War Thunder、パストレースによるグローバルイルミネーションでビジュアルを強化
Gaijin Entertainmentは、PC版『 War Thunder』にパストレーシングによるグローバルイルミネーション(PTGI)を統合することで、ビジュアル忠実度を大幅に向上させました。この画期的なアップグレードは、従来のレイトレーシングによるグローバルイルミネーション手法からの飛躍的な進歩であり、『War Thunder』はリアルタイムパストレーシング技術を採用した数少ないゲームの一つとなっています。この選りすぐりのゲームには、 『サイバーパンク2077』、『アラン ウェイク2』、『Black Myth: Wukong』などがあります。
開発プロセスの内部
この技術革新についてより深く理解するため、Gaijin Entertainmentの主要人物であるAnton Yudintsev氏(共同創業者)、László Perneky氏(リードプログラマー)、Gergo Horvath氏(プログラマー)にメールインタビューを行いました。インタビューを通して、 Dagor Engine ( Enlistedなど、Gaijinの他のタイトルにも搭載されている汎用エンジン)へのPTGI実装の複雑さと成果が明らかになりました。
実装のタイムラインについて尋ねられたラースロー・ペルネキー氏は、「私たちが使用しているレイトレーシング・フレームワークは非常に柔軟性が高いです。最初の実用的なプロトタイプはわずか数週間で完成しました。しかし、パフォーマンスの微調整には約1か月かかり、現在も改良を続けています」と語りました。チームは、ゲーム全体で一貫した結果を確保するために、特に飛行機のコックピットや戦車など、様々な車両モデルを考慮した複雑な最適化を行う必要がありました。
今後の機能強化と期待
アントン・ユディンツェフ氏は、「品質とパフォーマンスの両面で、常に開発の余地がある」と述べ、さらなる改善を示唆した。パストレーシングは優れた結果をもたらす一方で、処理速度などの課題も抱えていると認め、引き続き機能強化に注力していく分野を強調した。
議論では、不透明度マイクロマップ(OMM)やシェーダー実行順序変更(SER)といった今後の機能についても触れられました。László氏は、これらの追加機能は、特に葉が密集した環境においてパフォーマンス向上につながる見込みだと述べました。プロトタイプが存在し、互換性のあるGPUドライバがリリースされれば、これらの機能は来年初めにも利用可能になる可能性があると述べました。
新しいテクノロジーの採用
会話は、 GPUワークロードの最適化を目的とした最近の進歩であるDirectX Work Graphsの統合の可能性へと移りました。Antonは、「これは、よりGPU主導のレンダリングパイプラインに向けた重要な一歩であり、CPUの大幅なオフロードを可能にします」と述べました。そのメリットは主に新しいハードウェアで発揮されますが、チームは今後数年以内にこのサポートを組み込む予定です。
コンソールとクロスプラットフォームへの期待
ゲーム環境が進化するにつれ、PS5 Proのようなプラットフォームがパストレーシングを活用するかどうか、熱心なゲーマーたちは関心を寄せています。László氏は、パストレーシングは実現可能ではあるものの、パフォーマンスの閾値を見極めることが重要だと述べています。チームの当面の目標は、さらなる拡張の前に、コンソールにレイトレーシングのサポートを導入することです。

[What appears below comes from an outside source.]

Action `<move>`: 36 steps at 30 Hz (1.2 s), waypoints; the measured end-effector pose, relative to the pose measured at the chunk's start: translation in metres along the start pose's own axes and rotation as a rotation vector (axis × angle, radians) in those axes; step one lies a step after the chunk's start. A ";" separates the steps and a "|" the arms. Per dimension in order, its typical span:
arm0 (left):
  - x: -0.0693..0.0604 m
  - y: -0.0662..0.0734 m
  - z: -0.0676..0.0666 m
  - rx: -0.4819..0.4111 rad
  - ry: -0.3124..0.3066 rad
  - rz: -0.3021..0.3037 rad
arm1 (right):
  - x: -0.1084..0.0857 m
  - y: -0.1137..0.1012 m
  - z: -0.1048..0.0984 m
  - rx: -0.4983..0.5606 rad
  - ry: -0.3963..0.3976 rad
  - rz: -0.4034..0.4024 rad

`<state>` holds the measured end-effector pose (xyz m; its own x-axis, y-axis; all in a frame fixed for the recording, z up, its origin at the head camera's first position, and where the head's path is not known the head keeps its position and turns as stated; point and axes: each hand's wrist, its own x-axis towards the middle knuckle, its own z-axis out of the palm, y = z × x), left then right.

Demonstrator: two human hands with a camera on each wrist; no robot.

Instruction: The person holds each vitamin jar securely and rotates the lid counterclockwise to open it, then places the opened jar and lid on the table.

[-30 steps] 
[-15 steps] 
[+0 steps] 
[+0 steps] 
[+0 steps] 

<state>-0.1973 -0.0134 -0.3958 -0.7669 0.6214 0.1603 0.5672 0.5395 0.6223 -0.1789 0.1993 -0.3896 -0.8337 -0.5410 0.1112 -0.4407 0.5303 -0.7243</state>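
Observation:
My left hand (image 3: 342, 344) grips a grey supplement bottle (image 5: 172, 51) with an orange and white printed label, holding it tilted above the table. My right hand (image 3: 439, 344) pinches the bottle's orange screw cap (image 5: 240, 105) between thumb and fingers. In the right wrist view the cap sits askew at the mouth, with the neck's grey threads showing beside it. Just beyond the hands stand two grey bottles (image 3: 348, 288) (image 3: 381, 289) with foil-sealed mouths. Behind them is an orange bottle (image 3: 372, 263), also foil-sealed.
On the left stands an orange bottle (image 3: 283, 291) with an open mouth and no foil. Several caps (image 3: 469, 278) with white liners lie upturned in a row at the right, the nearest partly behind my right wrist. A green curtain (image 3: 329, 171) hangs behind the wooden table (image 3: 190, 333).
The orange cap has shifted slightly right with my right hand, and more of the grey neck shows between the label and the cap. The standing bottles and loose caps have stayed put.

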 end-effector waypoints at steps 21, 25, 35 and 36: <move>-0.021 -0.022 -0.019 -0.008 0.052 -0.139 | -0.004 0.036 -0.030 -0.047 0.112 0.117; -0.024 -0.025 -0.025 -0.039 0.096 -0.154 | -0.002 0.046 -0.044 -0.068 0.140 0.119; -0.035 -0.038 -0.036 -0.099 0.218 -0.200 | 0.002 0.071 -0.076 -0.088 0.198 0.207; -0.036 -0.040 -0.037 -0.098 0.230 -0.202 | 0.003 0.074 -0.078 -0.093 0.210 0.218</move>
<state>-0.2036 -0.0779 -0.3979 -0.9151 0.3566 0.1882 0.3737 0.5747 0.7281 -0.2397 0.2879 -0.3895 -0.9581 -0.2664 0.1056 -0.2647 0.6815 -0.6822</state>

さらに、待望のAMD FSR 4に関する議論では、これが優先機能であることが明らかになっており、年末までにすべてのGaijinゲームでさまざまなアップスケーリング技術のサポートを統一する計画がある。
下士官および将来のターゲットにおけるPTGIの展開
アントン氏は『Enlisted』に関して、PTGIが開発中であることを明言しました。社内バージョンはすでに稼働しており、正式なリリース日は未定ですが、今年後半のリリースを目指しています。この両タイトルの開発は、両タイトルのグラフィックとゲーム体験の向上を望むプレイヤーのニーズに応えるものです。
ニンテンドースイッチ2について考える
Nintendo Switch 2の発売に伴い、Gaijin Entertainmentは『War Thunder』と『Enlisted』をこの新プラットフォーム向けに移植する可能性を検討しています。アントン氏は新デバイスへの対応に期待を表明しましたが、現在は開発キットの到着を待っている段階であることを強調しました。
ゲーム技術の革新への取り組みを示す Gaijin Entertainment が提供してくれた時間と洞察に感謝します。